---- INPUT FOR THIS TASK
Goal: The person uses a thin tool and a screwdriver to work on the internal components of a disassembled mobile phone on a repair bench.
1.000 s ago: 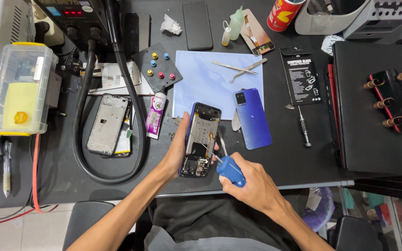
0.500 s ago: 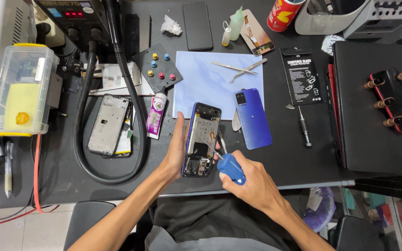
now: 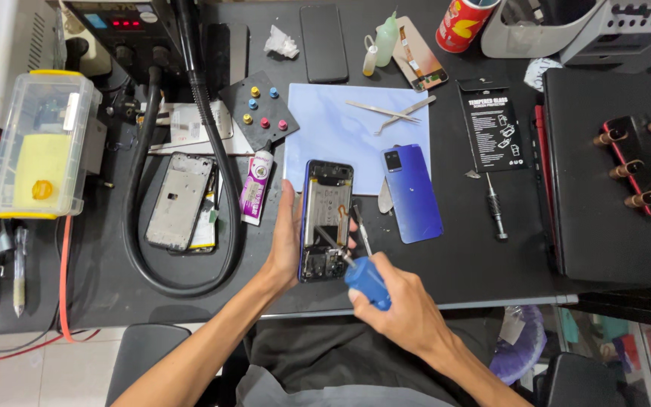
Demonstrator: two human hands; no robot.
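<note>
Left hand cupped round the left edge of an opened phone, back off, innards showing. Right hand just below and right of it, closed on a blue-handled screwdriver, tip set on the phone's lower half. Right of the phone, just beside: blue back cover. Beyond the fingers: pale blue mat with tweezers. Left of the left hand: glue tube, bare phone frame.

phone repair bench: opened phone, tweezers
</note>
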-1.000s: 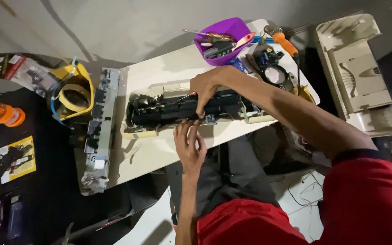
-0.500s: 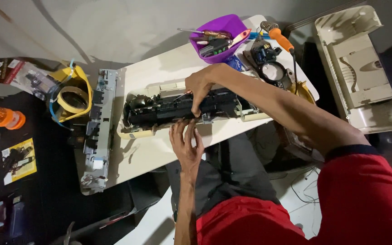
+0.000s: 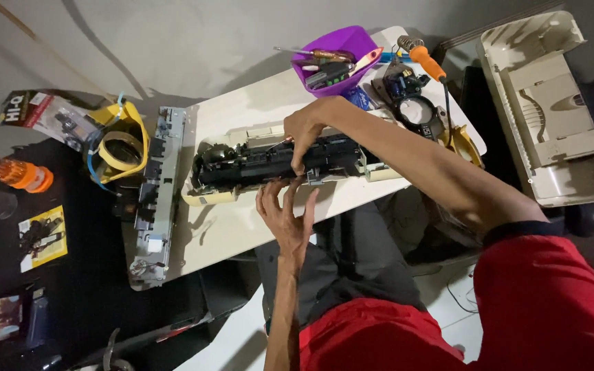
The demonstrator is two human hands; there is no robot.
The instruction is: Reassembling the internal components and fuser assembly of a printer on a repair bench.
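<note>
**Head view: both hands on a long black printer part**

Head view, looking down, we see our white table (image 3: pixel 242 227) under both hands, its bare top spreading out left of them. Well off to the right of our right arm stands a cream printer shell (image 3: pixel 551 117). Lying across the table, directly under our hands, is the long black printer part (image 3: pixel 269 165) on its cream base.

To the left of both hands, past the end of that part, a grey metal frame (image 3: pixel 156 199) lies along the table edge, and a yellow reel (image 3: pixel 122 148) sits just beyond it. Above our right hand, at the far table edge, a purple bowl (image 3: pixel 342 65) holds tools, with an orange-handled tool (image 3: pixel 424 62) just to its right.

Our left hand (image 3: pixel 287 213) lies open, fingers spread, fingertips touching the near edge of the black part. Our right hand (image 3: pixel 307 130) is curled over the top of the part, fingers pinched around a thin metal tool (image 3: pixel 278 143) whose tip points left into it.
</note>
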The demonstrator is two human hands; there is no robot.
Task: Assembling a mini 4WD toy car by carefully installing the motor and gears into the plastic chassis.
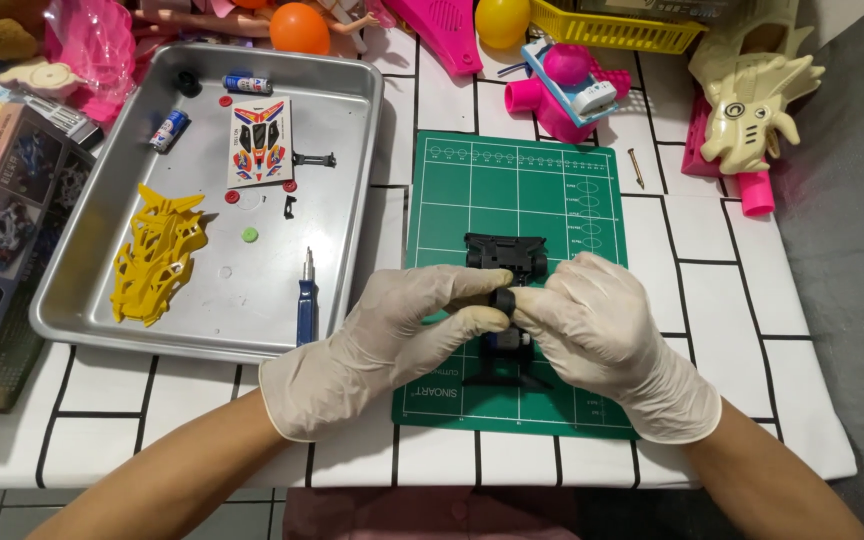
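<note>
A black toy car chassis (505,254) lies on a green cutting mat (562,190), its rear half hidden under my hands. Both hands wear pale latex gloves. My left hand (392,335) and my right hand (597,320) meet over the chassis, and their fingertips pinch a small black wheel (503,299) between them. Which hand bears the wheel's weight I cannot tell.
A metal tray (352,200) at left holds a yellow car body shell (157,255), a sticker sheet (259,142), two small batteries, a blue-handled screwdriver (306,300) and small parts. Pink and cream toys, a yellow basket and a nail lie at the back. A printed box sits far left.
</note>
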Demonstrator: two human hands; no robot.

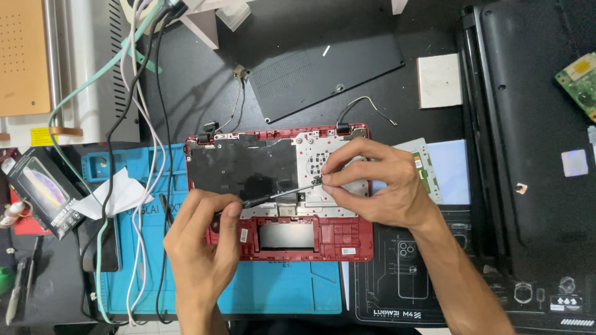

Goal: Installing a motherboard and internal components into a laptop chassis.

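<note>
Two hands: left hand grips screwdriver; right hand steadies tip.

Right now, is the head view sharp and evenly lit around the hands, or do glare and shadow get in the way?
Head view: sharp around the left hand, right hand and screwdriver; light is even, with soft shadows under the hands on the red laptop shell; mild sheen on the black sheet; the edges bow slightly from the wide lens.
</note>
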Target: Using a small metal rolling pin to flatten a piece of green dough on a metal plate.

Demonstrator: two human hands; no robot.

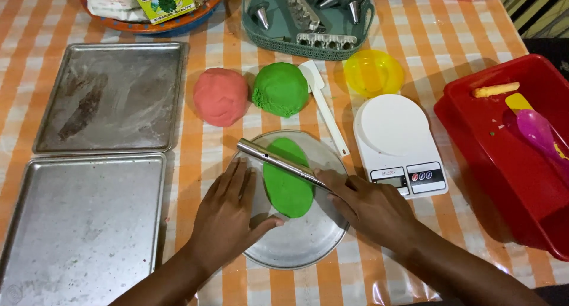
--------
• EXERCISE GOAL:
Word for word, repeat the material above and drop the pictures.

• RESPONSE FOR THIS EXERCISE:
Goal: The person uses a thin tool and a screwdriver to work on the internal components of a disassembled mobile phone on a repair bench.
1.000 s ago: 
0.500 s ago: 
now: 
Demonstrator: two human hands; no robot.
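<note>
Left hand cupped round the left edge of an opened phone, back off, innards showing. Right hand just below and right of it, closed on a blue-handled screwdriver, tip set on the phone's lower half. Right of the phone, just beside: blue back cover. Beyond the fingers: pale blue mat with tweezers. Left of the left hand: glue tube, bare phone frame.

phone repair bench: opened phone, tweezers
</note>
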-1.000s: 
-0.500s: 
+0.000s: 
The demonstrator is two human hands; there is no robot.
The instruction is: Reassembling the internal components and fuser assembly of a printer on a repair bench.
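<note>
**Head view: both hands on a long black printer part**

Head view, looking down, we see our white table (image 3: pixel 242 227) under both hands, its bare top spreading out left of them. Well off to the right of our right arm stands a cream printer shell (image 3: pixel 551 117). Lying across the table, directly under our hands, is the long black printer part (image 3: pixel 269 165) on its cream base.

To the left of both hands, past the end of that part, a grey metal frame (image 3: pixel 156 199) lies along the table edge, and a yellow reel (image 3: pixel 122 148) sits just beyond it. Above our right hand, at the far table edge, a purple bowl (image 3: pixel 342 65) holds tools, with an orange-handled tool (image 3: pixel 424 62) just to its right.

Our left hand (image 3: pixel 287 213) lies open, fingers spread, fingertips touching the near edge of the black part. Our right hand (image 3: pixel 307 130) is curled over the top of the part, fingers pinched around a thin metal tool (image 3: pixel 278 143) whose tip points left into it.
</note>
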The demonstrator is two human hands; there is no robot.
Task: Assembling a mini 4WD toy car by carefully installing the motor and gears into the plastic chassis.
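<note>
A black toy car chassis (505,254) lies on a green cutting mat (562,190), its rear half hidden under my hands. Both hands wear pale latex gloves. My left hand (392,335) and my right hand (597,320) meet over the chassis, and their fingertips pinch a small black wheel (503,299) between them. Which hand bears the wheel's weight I cannot tell.
A metal tray (352,200) at left holds a yellow car body shell (157,255), a sticker sheet (259,142), two small batteries, a blue-handled screwdriver (306,300) and small parts. Pink and cream toys, a yellow basket and a nail lie at the back. A printed box sits far left.
</note>
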Demonstrator: two human hands; no robot.


Goal: Installing a motherboard and internal components into a laptop chassis.

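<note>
Two hands: left hand grips screwdriver; right hand steadies tip.

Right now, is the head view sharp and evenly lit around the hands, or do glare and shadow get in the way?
Head view: sharp around the left hand, right hand and screwdriver; light is even, with soft shadows under the hands on the red laptop shell; mild sheen on the black sheet; the edges bow slightly from the wide lens.
</note>
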Target: Using a small metal rolling pin to flatten a piece of green dough on a metal plate.

Demonstrator: two human hands; no robot.

There is no more to this output.